How I use HP workstation and my competition plan in 2021

Algorithm Engineer

I am very excited and happy to be invited by HP and NVIDIA to be one of the Z by HP & NVIDIA Global Data Science Ambassadors for the period of 2020-2021. I would like to express my gratitude to them for their support. As an Ambassador, I’ve been able to work with my first deep learning workstation, and my first impression is that the Z8 is very solid and techy, and the hardware deployment is very modular and tidy. 

At the same time, I was very surprised that the small form factor of the ZBook Studio G7 can be equipped with a high-performance GPU like the NVIDIA Quadro RTX 5000 with 16GB of GPU memory. I believe that this mobile workstation can let me easily handle many small-scale data tasks or even medium-scale data tasks. 

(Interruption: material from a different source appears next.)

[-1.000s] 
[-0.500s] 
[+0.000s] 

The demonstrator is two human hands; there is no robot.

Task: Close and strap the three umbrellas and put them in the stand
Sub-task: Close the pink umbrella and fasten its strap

Oh, here's another thing that surprised me even more, Z by HP Data Science Software Stack that is pre-loaded on the Z8 and Zbook Studio. It is really nice, which is a great solution that integrates most of the current data science tools, such as NVIDIA drivers, CUDA, RAPIDS, and deep learning frameworks PyTorch/TensorFlow, etc., which allow me to quickly configure what working environment I need. For developers, it avoids many strange problems when configuring the environment.

  1. Figure 1 - My Workstation

As for how I currently use this Data Science Workstation, here's how I do it. Currently, I have deployed my Z8 workstation as a server with both local and remote connections. When I'm not at home, I can use my laptop to connect the Z8 via SSH, allowing me to debug my experiments no matter where I am. For the ZBook, I use it more for quick validation of my ideas. For example, when I'm inspired to come up with some novel idea, the ZBook is equipped with enough hardware, which allows me to write code and debug experiments with the idea very fastly. When the validation is complete, I would upload the complete code to Z8 and train it.

In the Kaggle competitions, I've been focusing more on the fields of deep learning and computer vision. In 2021, I have a new plan for the competition and my research.

First, I will still put more effort on the Computer Vision competition, because I now have a more powerful server-class HP Z8 workstation, which has dual NVIDIA Quadro RTX 6000 GPUs and dual Xeon 6254 CPUs. In the computer vision competition, there are two steps that take up more time in my workflow: 

       1. Loading large datasets with the need to do some complex pre-processing or heavy data augmentation on them. This operation consumes a lot of CPU resources, but now the Z8 workstation with dual Xeon 6254 CPUs can help me process these data very efficiently, saving a lot of time. Because I can assign more workers to the data augmentation. 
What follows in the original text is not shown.